Second problem: improve the performance of rendering and data parsing
Now that we tied our pipeline to the screen thread, we should be able to make the whole thing run faster if we improve the performance of the two relevant jobs in the screen thread: parsing the data and rendering it to the user’s terminal.
Data parsing faster
The data parsing part of the screen thread has the role of taking ANSI/VT instructions (eg. \033[10;2H\033[36mHi there!
) and turning them into a data structure that can be controlled by Zellij.
Here’s the relevant parts of these data structures:
struct Grid {
viewport: Vec<Row>,
cursor: Cursor,
width: usize,
height: usize,
}
struct Row {
columns: Vec<TerminalCharacter>,
}
struct Cursor {
x: usize,
y: usize
}
#[derive(Clone, Copy)]
struct TerminalCharacter {
character: char,
styles: CharacterStyles
}
The real world version can be found here and here.
Preallocating rows
While the full role of the parser and all the past and future optimizations therein are out of scope for this post, I’d like to go into a couple of optimizations that we made at this point in time that were quite significant after the pipeline improvements above.
Let’s start by looking at Row
and how we add characters to it. This is one of the most frequent actions the parser performs. Especially adding characters at the end of the row.
This action mainly involves pushing those TerminalCharacter
s into the columns
vector of the row. Each such push involves a heap allocation to resize the vector1, which is an expensive operation performance-wise. We could gain some performance by preallocating the columns vector every time we create a row or resize the terminal pane.

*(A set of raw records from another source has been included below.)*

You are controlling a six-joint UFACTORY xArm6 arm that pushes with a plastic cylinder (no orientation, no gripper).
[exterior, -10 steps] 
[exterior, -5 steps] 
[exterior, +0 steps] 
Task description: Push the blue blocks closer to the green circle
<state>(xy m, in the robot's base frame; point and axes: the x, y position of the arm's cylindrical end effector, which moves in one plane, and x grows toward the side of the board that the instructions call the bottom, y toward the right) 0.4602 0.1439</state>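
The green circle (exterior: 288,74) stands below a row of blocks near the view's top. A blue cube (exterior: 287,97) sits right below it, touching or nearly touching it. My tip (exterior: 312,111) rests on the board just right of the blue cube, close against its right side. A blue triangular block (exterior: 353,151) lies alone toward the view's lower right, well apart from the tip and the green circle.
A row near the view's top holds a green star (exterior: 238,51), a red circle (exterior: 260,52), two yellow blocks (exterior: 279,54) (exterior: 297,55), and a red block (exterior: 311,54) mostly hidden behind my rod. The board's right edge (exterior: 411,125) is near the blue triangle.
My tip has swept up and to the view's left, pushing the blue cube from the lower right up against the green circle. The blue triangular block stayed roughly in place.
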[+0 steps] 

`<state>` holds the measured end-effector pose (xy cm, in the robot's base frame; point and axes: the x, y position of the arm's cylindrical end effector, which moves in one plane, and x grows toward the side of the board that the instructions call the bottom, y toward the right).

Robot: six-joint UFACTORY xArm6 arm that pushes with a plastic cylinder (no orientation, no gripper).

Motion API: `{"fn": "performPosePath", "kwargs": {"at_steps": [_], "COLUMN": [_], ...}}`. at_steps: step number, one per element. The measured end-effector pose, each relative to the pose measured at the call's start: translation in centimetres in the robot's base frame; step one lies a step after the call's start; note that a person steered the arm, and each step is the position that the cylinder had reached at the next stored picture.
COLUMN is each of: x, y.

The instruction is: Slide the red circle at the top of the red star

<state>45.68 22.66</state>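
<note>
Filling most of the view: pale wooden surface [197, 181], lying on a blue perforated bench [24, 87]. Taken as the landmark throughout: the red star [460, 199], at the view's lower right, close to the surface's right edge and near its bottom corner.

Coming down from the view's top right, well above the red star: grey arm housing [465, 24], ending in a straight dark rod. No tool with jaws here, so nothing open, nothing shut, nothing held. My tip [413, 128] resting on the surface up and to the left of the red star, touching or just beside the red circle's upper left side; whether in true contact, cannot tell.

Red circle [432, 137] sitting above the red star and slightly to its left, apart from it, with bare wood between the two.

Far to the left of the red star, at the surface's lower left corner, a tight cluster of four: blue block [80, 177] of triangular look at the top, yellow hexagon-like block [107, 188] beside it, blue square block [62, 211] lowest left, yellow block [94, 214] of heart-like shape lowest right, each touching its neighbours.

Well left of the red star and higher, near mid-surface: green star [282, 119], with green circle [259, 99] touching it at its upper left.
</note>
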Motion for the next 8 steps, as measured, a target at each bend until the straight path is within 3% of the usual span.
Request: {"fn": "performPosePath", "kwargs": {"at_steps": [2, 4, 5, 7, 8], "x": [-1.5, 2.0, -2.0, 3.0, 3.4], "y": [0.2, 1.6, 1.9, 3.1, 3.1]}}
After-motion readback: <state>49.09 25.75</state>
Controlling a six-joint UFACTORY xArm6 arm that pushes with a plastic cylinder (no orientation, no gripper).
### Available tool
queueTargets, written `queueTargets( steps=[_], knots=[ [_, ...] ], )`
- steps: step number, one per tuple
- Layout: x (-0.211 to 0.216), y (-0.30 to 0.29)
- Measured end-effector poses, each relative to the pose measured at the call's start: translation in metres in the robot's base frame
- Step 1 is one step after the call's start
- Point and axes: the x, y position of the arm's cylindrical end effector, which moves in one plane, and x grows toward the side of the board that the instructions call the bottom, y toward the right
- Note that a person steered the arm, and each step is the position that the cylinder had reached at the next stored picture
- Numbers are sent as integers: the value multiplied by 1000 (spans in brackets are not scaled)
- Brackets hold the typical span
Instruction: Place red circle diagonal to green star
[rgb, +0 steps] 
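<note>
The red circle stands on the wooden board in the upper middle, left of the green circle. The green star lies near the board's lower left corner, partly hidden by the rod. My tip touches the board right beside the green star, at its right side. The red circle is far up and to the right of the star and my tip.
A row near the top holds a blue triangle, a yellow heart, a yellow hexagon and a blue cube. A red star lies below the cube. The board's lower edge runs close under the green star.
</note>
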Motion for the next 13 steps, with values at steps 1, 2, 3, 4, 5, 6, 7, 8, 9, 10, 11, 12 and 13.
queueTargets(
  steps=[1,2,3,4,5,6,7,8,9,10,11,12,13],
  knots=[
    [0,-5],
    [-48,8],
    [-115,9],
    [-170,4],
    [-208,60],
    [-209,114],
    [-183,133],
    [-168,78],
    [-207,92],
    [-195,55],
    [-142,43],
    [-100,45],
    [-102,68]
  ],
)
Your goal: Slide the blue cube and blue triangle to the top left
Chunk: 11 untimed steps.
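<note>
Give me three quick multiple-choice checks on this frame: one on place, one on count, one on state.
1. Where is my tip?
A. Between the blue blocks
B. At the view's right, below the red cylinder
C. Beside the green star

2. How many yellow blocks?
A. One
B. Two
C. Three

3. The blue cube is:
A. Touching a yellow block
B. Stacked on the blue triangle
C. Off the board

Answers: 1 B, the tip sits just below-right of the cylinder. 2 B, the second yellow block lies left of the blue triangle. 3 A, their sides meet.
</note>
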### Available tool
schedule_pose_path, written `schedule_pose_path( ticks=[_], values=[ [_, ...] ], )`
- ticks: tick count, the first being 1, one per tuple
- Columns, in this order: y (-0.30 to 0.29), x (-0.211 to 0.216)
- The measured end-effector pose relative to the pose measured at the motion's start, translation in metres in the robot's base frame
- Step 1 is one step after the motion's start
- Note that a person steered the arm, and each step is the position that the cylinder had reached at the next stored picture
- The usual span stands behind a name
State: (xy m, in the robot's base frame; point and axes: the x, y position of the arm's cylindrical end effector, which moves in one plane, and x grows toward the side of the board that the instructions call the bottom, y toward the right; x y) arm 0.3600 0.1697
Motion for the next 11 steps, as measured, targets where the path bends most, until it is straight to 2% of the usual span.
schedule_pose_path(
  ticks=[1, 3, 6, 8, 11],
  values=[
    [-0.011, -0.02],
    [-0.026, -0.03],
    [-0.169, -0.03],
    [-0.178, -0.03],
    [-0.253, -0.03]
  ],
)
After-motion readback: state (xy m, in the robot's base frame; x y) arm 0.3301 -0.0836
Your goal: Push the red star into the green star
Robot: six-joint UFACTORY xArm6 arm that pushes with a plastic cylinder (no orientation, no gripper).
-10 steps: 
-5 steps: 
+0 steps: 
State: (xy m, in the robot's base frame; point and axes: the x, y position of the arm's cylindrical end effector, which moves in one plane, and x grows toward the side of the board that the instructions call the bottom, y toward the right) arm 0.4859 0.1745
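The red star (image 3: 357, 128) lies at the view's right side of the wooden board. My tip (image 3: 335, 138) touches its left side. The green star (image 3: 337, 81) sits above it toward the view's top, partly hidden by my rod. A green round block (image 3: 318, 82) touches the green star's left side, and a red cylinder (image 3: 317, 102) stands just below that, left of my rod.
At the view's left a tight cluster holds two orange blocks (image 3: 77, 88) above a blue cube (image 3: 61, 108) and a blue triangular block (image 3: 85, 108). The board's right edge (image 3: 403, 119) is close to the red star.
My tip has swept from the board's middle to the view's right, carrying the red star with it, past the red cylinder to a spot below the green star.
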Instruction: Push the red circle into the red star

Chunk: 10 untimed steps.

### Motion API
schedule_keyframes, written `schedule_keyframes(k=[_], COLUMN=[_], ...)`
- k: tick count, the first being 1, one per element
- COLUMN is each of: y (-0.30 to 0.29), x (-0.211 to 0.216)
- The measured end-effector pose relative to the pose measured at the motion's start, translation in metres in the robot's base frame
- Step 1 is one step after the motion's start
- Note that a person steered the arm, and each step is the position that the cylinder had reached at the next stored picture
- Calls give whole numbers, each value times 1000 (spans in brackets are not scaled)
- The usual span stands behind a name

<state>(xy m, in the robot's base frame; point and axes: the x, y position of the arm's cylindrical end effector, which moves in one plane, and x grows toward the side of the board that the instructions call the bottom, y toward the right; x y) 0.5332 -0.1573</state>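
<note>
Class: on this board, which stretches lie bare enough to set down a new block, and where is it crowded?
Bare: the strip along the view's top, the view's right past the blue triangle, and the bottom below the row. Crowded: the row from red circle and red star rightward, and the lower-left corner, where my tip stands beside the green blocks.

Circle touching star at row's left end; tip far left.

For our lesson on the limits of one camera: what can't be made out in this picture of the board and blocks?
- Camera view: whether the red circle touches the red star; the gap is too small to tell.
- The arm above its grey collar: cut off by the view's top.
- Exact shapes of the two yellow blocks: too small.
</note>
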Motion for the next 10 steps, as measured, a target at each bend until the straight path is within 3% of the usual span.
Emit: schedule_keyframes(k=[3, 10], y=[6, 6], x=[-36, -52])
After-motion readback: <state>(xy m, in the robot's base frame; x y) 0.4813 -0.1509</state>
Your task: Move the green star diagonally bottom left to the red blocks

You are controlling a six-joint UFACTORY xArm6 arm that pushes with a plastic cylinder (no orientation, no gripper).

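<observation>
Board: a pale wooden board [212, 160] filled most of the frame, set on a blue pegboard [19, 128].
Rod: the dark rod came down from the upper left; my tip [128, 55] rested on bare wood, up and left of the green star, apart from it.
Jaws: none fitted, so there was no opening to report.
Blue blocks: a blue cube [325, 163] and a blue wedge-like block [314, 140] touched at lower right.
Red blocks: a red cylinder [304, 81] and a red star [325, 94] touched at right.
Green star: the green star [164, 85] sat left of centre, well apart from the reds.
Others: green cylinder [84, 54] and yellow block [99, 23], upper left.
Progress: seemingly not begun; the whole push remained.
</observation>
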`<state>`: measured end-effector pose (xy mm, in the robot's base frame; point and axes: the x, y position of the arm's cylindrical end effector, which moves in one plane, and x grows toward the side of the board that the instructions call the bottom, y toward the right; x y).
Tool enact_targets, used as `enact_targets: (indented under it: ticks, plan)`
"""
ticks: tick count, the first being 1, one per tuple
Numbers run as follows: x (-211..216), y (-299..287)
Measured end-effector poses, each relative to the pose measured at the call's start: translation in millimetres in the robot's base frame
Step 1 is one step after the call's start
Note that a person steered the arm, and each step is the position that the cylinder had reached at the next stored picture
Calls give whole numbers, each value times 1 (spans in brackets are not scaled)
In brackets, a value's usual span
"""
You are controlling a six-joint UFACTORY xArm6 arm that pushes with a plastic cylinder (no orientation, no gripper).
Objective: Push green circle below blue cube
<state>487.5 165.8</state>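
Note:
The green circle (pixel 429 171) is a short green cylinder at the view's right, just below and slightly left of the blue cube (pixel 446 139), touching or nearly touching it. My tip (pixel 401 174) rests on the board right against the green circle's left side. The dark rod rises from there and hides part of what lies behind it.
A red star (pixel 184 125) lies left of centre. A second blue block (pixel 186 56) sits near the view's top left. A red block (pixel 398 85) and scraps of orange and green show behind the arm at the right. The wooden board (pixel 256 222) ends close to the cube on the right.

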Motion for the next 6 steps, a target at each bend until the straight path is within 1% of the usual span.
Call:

So we change the Row’s constructor from this:
impl Row {
pub fn new() -> Self {
Row {
columns: Vec::new(),
}
}}
}
To this:
impl Row {
pub fn new(width: usize) -> Self {
Row {
columns: Vec::with_capacity(width),
}
}}
}
Here’s the real world version.
Caching character widths
Some characters take up more space than others. Examples of such characters are East Asian letters or emoji. Zellij uses the excellent unicode-width crate to figure out the width of each character.
When adding characters to a line, a terminal emulator needs to know the current width of the line in order to decide if it should line wrap the character to the next line or not. So it needs to constantly be looking at and adding up the widths of the previous characters in the line.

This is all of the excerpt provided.